A method of calculating vacancy allowance that is estimated or considered as part of the potential income estimate when using discounted cash flow (DCF) analysis. As units or suites turn over and are available for re-leasing, the periodic vacancy time frame (vacancy window) to re-lease the space is considered.

Leasehold Interest

The interest held by the lessee (the tenant or renter) through a lease transferring the rights of use and occupancy for a stated term under certain conditions. The leasehold interest can be created through the leasing of the underlying land or a space lease.

Lessor

One who holds property title and conveys the right to use and occupy the property under a lease agreement; the leased fee owner or landlord.

Lessee

One who has the right to use or occupy a property under a lease agreement; the leaseholder or tenant.

Market Rent

The most probable rent that a property should bring in a competitive and open market reflecting all conditions and restrictions of the specified lease agreement including term, rental adjustment and revaluation, permitted uses, use restrictions, and expense obligations; the lessee and lessor each acting prudently and knowledgeably, and assuming consummation of a lease contract as of a specified date and the passing of the leasehold from lessor to lessee under conditions whereby:

  1. Lessee and lessor are typically motivated.
  2. Both parties are well informed or well advised, and acting in what they consider their best interests.
  3. A reasonable time is allowed for exposure in the open market.
  4. The rent payment is made in terms of cash in Canadian dollars, and is expressed as an amount per time period consistent with the payment schedule of the lease contract.
  5. The rental amount represents the normal consideration for the property leased unaffected by special fees or concessions granted by anyone associated with the transaction.

Economic Rent

Represents from landlord's or lessor's perspective the amount of rent that should be received to provide a reasonable return on the landlord's capital investment. This typically translates into a rental amount or payment necessary to attract all factors of production to justify new construction. It is presumed to be the rent required by a developer to fully recover the cost of a new development based upon the presumed investment horizon.

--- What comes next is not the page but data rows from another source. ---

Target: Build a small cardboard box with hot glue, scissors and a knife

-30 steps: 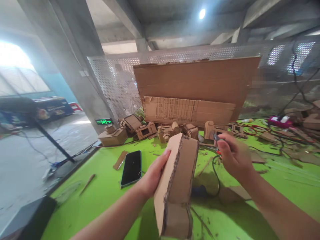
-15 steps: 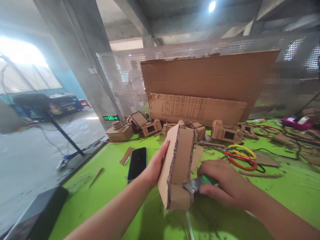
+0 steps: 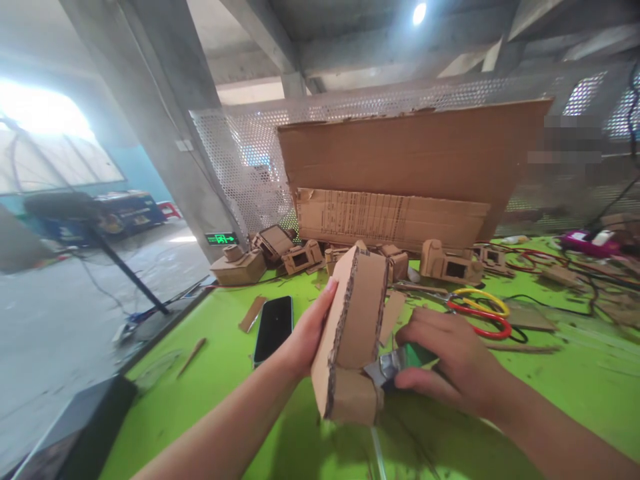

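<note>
My left hand (image 3: 311, 333) grips a cardboard box shape (image 3: 358, 317) by its left side and holds it tilted over the green table (image 3: 200, 413). Dark, ragged corrugated edges run along the box, and its lower end has a stepped corner. Closed around a utility knife (image 3: 391, 365) with a green handle and silver front is my right hand (image 3: 453, 357). The knife's tip meets the box near that stepped corner; how deep the blade goes is hidden. Left of the box, a smartphone (image 3: 274, 328) lies dark-screened beside a small cardboard strip (image 3: 253, 314).
Several cardboard camera models (image 3: 453, 265) line the table's back, before a large cardboard sheet (image 3: 415, 153). Scissors with red handles (image 3: 480, 319) lie right of my right hand, under a yellow loop (image 3: 483, 300). A purple tool (image 3: 590, 243) and cables sit far right.
The box has shifted slightly left and down in view. My right hand has turned a little, with the knife still against the box's lower right edge.
</note>
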A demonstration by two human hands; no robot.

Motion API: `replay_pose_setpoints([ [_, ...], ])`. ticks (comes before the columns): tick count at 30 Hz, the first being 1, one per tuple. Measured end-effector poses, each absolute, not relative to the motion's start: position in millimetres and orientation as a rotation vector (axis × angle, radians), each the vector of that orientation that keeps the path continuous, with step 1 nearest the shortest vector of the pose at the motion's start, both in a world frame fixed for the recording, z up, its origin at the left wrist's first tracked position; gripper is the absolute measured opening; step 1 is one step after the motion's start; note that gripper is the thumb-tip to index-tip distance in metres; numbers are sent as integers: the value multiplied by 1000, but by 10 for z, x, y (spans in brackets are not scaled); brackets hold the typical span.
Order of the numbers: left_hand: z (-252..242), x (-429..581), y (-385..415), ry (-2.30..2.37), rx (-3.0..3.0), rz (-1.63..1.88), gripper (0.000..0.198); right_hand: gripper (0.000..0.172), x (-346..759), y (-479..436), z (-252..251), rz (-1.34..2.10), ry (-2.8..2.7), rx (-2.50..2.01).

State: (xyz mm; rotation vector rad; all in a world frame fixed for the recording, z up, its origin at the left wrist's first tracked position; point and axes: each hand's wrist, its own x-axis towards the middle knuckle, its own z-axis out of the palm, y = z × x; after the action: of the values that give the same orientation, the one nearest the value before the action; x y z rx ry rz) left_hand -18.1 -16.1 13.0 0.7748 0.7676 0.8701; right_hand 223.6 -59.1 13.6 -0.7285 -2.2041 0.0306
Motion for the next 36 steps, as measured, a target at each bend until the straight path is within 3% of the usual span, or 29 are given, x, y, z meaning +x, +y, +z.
replay_pose_setpoints([
  [9,98,-199,-69,713,736,907,53,36,2251,-529,96,-149,-2170,-738],
  [18,22,-39,-236,781,961,788,65,28,2549,-361,114,-142,-1871,-984],
  [29,51,-101,-95,739,713,911,59,35,2311,-490,36,225,-2271,-780],
  [36,72,-67,-130,720,703,831,60,31,2344,-457,57,-43,-2145,-842],
])
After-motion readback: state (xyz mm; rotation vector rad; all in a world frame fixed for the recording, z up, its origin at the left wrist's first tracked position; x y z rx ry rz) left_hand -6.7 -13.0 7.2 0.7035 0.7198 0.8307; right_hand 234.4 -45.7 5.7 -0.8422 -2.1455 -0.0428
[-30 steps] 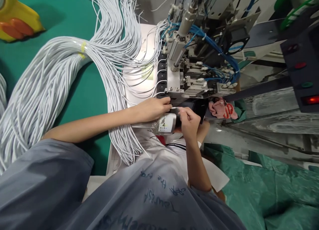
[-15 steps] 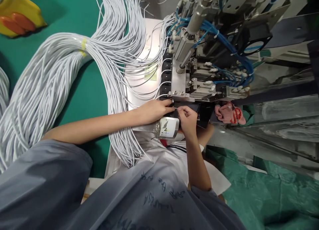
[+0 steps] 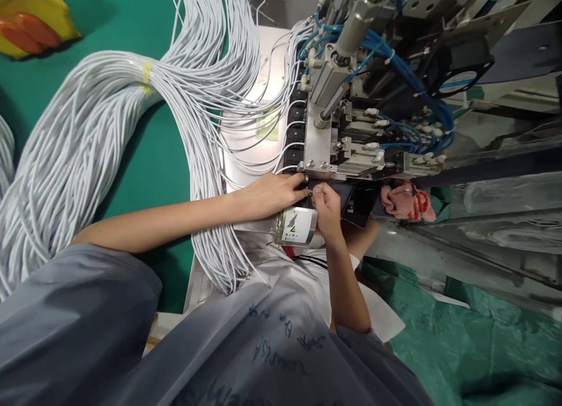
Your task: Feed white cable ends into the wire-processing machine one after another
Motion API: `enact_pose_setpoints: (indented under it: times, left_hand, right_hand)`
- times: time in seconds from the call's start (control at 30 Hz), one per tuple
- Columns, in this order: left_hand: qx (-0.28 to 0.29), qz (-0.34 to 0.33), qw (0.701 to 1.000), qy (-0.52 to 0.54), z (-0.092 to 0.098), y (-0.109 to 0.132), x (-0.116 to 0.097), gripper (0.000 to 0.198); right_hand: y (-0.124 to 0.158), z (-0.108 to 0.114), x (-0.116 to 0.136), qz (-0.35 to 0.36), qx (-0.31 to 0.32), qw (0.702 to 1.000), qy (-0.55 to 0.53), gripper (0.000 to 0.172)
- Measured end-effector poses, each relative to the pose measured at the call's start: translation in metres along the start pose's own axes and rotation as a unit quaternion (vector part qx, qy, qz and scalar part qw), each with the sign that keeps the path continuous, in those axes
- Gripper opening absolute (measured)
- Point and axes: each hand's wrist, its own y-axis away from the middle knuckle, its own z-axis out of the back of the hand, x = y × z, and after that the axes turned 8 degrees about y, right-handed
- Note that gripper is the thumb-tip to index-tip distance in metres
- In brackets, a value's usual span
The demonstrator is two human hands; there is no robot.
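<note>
My left hand (image 3: 273, 193) and my right hand (image 3: 327, 205) meet fingertip to fingertip at the lower edge of a metal machine head (image 3: 319, 151). Both hands are pinched closed on a small thin part, perhaps a wire end, too small to name. A thick bundle of white wires (image 3: 109, 125) runs under my left forearm and fans toward the machine. Just below my hands sits a silver guard with a yellow warning sticker (image 3: 296, 225).
Blue air hoses (image 3: 408, 78) and cylinders crowd the machine above. A pink rag (image 3: 406, 200) lies right of the hands. Green cloth (image 3: 474, 347) covers the lower right, and a green mat (image 3: 149, 160) lies under the wires. A yellow object (image 3: 30, 22) sits top left.
My right hand has moved up and left to meet the left fingertips at the machine's edge. The view has shifted slightly; the left hand has stayed in place.
</note>
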Motion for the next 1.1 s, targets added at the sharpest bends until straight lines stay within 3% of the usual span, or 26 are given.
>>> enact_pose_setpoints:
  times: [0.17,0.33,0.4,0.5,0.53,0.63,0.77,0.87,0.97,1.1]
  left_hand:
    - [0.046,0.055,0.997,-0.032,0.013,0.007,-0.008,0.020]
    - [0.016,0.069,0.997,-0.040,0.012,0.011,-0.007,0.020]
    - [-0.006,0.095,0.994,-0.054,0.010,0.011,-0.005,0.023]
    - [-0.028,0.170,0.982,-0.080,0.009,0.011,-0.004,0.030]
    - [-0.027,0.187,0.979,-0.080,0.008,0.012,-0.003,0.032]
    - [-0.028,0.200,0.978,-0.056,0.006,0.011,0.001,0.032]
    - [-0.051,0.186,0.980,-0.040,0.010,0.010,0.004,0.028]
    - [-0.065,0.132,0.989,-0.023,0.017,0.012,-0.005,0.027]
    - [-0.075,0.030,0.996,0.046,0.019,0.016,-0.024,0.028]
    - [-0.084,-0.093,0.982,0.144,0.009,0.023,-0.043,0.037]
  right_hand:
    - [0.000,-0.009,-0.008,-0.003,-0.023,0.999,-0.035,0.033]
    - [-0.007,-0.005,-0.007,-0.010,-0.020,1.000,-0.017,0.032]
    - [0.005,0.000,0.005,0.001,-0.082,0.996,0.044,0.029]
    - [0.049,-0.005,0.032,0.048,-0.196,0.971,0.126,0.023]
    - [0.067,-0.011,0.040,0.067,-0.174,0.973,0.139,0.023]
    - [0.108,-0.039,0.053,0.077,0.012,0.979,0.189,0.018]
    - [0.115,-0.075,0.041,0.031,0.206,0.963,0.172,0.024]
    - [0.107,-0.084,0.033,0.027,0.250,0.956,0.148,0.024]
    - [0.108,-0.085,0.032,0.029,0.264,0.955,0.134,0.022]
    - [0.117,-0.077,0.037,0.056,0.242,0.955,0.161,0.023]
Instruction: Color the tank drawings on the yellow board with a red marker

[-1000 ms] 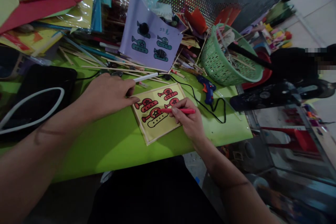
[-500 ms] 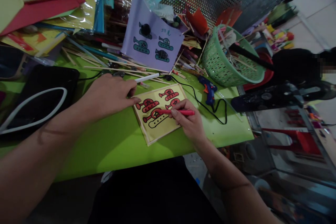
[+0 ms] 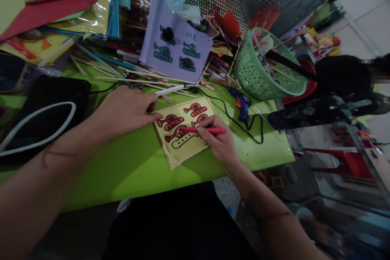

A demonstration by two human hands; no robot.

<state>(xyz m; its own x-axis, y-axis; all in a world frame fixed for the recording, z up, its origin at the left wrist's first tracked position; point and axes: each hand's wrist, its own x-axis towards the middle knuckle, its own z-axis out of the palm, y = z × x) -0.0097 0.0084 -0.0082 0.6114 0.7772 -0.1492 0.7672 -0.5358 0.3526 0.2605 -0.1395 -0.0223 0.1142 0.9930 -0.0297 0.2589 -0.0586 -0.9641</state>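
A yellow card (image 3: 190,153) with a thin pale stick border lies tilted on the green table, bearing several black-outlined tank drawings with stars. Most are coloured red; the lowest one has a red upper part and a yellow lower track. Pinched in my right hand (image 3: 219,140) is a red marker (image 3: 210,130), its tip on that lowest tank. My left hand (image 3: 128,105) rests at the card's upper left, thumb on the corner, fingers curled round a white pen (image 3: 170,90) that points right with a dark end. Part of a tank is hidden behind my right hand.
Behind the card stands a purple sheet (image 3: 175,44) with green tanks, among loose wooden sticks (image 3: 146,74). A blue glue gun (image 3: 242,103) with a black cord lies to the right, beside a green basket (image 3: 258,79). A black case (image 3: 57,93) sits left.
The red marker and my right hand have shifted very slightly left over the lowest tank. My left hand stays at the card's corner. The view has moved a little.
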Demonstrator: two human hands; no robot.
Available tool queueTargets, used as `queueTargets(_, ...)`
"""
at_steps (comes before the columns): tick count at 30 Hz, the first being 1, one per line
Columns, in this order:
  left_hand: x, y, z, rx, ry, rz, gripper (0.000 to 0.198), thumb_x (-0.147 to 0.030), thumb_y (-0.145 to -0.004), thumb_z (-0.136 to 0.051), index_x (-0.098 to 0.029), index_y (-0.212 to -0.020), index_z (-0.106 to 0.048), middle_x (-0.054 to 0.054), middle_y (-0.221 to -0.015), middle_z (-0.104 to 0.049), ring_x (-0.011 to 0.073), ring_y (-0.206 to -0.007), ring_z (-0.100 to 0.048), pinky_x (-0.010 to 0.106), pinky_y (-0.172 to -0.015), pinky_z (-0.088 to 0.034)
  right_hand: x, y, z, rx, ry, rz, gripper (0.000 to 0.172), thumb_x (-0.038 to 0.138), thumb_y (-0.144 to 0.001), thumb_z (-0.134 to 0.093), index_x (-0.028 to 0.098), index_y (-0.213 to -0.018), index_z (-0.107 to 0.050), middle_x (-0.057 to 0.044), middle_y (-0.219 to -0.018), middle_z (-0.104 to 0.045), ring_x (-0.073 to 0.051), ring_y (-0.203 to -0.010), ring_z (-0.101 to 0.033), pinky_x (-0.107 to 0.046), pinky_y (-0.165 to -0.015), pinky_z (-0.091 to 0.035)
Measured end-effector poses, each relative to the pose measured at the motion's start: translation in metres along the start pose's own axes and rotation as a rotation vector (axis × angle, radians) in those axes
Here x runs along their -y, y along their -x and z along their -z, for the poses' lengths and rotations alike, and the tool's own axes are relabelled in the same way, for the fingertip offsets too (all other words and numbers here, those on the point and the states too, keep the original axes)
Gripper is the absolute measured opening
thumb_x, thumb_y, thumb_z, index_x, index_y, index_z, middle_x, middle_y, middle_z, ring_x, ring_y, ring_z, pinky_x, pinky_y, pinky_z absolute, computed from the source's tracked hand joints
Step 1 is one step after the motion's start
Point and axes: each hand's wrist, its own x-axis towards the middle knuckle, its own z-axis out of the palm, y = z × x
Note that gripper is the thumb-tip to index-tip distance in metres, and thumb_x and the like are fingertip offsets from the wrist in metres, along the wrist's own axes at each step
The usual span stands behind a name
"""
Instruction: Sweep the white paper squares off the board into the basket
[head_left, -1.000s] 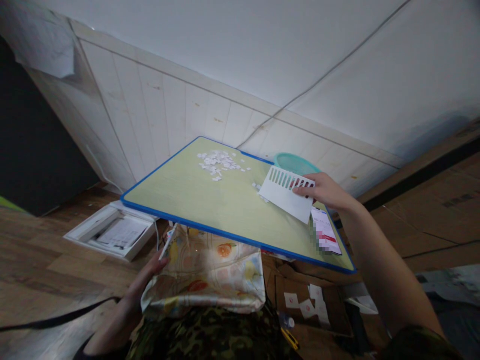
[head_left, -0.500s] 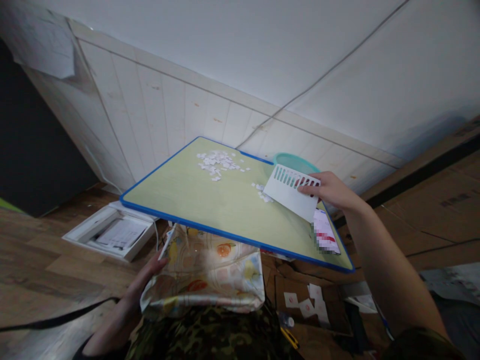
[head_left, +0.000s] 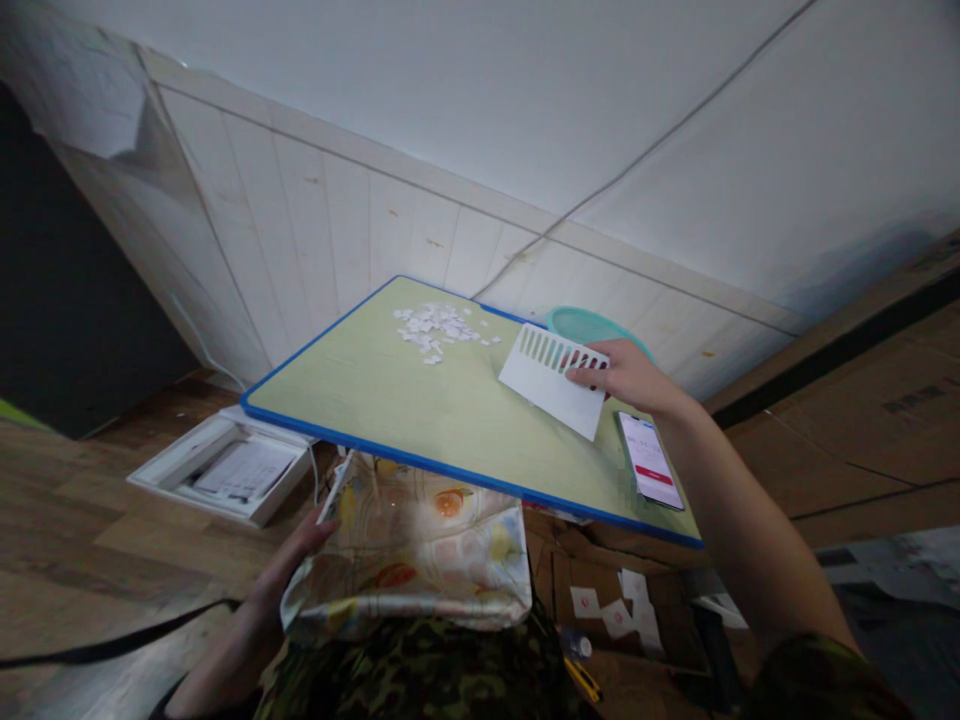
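My right hand [head_left: 626, 372] is closed on a white slotted plate [head_left: 551, 385], tilted above the right half of the yellow-green tabletop [head_left: 390, 400]. A row of slots runs along the plate's far edge. My left hand [head_left: 319, 530] grips the left edge of a fruit-patterned tray [head_left: 420, 545] below the table's near edge; its fingers are partly hidden. Small white paper pieces [head_left: 435, 325] lie in a loose heap near the table's far left. A phone [head_left: 649, 460] with a lit screen rests by the right edge, near my right forearm.
A turquoise bowl [head_left: 592, 322] stands at the table's far edge, partly behind my right hand. On the floor at left sits an open white box [head_left: 259, 508] with papers. Cardboard boxes [head_left: 885, 420] stand at right. A yellow cutter [head_left: 583, 682] lies low down.
My right hand has moved left with the slotted plate, which now covers the spot where a small cluster of paper pieces lay. The phone shows more fully. My left hand stays put.
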Motion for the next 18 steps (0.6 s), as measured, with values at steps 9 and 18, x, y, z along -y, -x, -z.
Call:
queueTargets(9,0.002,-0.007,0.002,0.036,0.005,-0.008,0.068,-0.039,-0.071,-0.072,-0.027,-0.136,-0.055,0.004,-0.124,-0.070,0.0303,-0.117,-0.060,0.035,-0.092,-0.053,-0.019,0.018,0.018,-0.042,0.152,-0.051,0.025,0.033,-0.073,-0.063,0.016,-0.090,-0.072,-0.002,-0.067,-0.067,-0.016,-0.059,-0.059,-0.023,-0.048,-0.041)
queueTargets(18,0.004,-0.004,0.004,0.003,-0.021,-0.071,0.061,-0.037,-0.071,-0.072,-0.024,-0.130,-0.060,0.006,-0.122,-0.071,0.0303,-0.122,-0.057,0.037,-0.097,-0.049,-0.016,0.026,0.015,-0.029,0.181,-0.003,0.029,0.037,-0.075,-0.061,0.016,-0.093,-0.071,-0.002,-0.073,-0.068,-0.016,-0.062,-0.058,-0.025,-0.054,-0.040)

The reference to "Face" refers to the inclusion within the rental rate of the landlord's tenant inducements and commissions' payable.

Net Effective Rent

Net rental rate adjusted for lease concessions.

Net Lease

A net lease under which the lessee assumes all expenses of operating a property, including both fixed and variable expenses and any common area maintenance that might apply, but the landlord is responsible for structural repairs.

Net Operating Income (NOI)

The actual or anticipated net income that remains after all operating expenses are deducted from effective gross income, but before mortgage debt service and book depreciation are deducted; may be calculated before or after deducting replacement reserves.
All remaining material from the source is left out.